Allein bei den überjährigen Anhängen, also den Verfahren mit einer Anhangsdauer von mindestens 12 Monaten, konnte eine leicht positive Entwicklung erreicht werden: Ende 2020 waren 6.477 der unerledigten Verfahren schon länger als 12 Monate anhängig, während diese Zahl Ende 2019 noch 6.625 Verfahren lag.

Verfahrenslaufzeiten bei Klageverfahren: Die 2020 erledigten Klageverfahren (einschließlich Asyl) weisen im Durchschnitt eine Laufzeit von 22,5 Monaten auf (bei streitiger Entscheidung wie insbesondere durch Urteil: 33,1 Monate, bei unstreitiger Entscheidung wie etwa durch Vergleich, Klagerücknahme oder Hauptsachenerledigung: 18,4 Monate); in 2019 lag die durchschnittliche Laufzeit noch bei 18,3 Monaten. Hier hat zu Buche geschlagen, dass 2020 eine hohe Zahl von schon deutlich überalterten Verfahren erledigt wurden, nämlich 1.910 Sachen, die bereits bis Ende 2018 eingegangen waren.

Verfahrenslaufzeiten bei Eilverfahren: Eilverfahren sind 2020 im Durchschnitt nach 2,2 Monaten erledigt worden; dies stellt gegenüber dem Vorjahr (2,8 Monate) eine Verbesserung dar. 

Der Präsident des Verwaltungsgerichts, Dr. Jan Bodanowitz, zieht dieses Fazit:

„Nach wie vor ist die Situation des Verwaltungsgerichts Potsdam noch durch eine erhebliche Schieflage geprägt. Zwar ist es gelungen, im Jahr 2020 annähernd 2.000 Altverfahren zu erledigen. Trotzdem konnte das Gericht aber dem Anspruch auf ein zügiges Verfahren vor Gericht (Artikel 52 Absatz 4 der Landesverfassung) in sehr vielen Fällen nicht gerecht werden. An dieser Feststellung führt angesichts des Bestandes von 6.477 Verfahren, die schon seit mehr als einem Jahr unerledigt sind – darunter 4.710 länger als zwei Jahre anhängige Sachen –, leider auch für 2020 noch kein Weg vorbei.
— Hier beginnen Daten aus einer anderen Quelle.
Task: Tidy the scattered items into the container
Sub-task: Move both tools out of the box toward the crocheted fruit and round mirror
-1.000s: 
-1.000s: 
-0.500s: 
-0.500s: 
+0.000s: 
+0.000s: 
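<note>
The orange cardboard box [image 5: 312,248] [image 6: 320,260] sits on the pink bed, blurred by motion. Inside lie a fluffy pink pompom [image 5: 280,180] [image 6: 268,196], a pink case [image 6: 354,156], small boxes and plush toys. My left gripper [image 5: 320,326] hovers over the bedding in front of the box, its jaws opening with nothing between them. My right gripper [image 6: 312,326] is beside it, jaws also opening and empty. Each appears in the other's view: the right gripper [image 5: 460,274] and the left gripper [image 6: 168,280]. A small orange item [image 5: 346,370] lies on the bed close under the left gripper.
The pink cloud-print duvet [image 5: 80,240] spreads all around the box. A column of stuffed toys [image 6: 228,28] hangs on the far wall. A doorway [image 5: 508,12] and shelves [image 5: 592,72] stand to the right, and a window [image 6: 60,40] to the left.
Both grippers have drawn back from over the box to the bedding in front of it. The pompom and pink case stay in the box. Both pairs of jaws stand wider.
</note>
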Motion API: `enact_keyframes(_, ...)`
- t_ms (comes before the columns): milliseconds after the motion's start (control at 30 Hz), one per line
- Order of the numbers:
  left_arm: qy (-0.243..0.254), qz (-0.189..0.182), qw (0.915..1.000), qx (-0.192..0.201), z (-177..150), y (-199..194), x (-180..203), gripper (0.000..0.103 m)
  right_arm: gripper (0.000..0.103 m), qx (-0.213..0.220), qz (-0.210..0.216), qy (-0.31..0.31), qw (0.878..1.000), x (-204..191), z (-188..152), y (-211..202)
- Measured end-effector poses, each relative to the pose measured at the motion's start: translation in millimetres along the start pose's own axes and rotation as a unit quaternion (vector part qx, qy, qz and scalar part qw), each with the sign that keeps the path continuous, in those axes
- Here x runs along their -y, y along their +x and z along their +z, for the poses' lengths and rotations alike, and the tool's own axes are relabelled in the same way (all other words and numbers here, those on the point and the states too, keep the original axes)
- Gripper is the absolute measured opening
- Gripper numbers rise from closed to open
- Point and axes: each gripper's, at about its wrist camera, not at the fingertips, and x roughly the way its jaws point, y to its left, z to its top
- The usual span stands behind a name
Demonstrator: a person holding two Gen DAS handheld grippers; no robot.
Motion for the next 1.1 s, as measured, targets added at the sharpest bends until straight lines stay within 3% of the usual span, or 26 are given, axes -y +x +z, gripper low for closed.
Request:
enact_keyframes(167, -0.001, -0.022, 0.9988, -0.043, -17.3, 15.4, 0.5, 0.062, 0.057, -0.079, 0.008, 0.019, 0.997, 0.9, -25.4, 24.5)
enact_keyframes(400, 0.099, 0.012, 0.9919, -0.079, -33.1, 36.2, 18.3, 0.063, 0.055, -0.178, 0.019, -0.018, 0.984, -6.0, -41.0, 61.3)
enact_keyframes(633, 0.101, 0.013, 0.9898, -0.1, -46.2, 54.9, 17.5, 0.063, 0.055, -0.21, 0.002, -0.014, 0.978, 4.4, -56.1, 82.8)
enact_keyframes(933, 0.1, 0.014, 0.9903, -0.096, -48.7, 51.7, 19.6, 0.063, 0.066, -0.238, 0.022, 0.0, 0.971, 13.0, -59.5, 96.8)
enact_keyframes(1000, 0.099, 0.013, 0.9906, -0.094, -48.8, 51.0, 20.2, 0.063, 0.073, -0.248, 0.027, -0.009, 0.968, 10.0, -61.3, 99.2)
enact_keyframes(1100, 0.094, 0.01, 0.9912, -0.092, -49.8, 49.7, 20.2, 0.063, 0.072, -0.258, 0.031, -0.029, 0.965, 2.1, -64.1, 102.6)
Die Aussichten sind aber günstig. Die Justizministerin und der Haushaltsgesetzgeber haben „geliefert“, das Gericht tritt nun nach den ab Mitte 2020 realisierten Neueinstellungen mit einer sehr guten Personalausstattung in das Geschäftsjahr 2021. Mit der fortschreitenden Einarbeitung der neuen Proberichterinnen und Proberichter ist nun der wesentliche Baustein dafür gesetzt, die schon verfassungskritisch überalterten Verfahrensbestände in den Griff bekommen zu können.“

* Zahlenangaben – auch im Folgenden – einschließlich sog. sonstiger Verfahren, die in der amtlichen Justizstatistik außer Betracht bleiben, sowie einschließlich des Berufsgerichts für Heilberufe.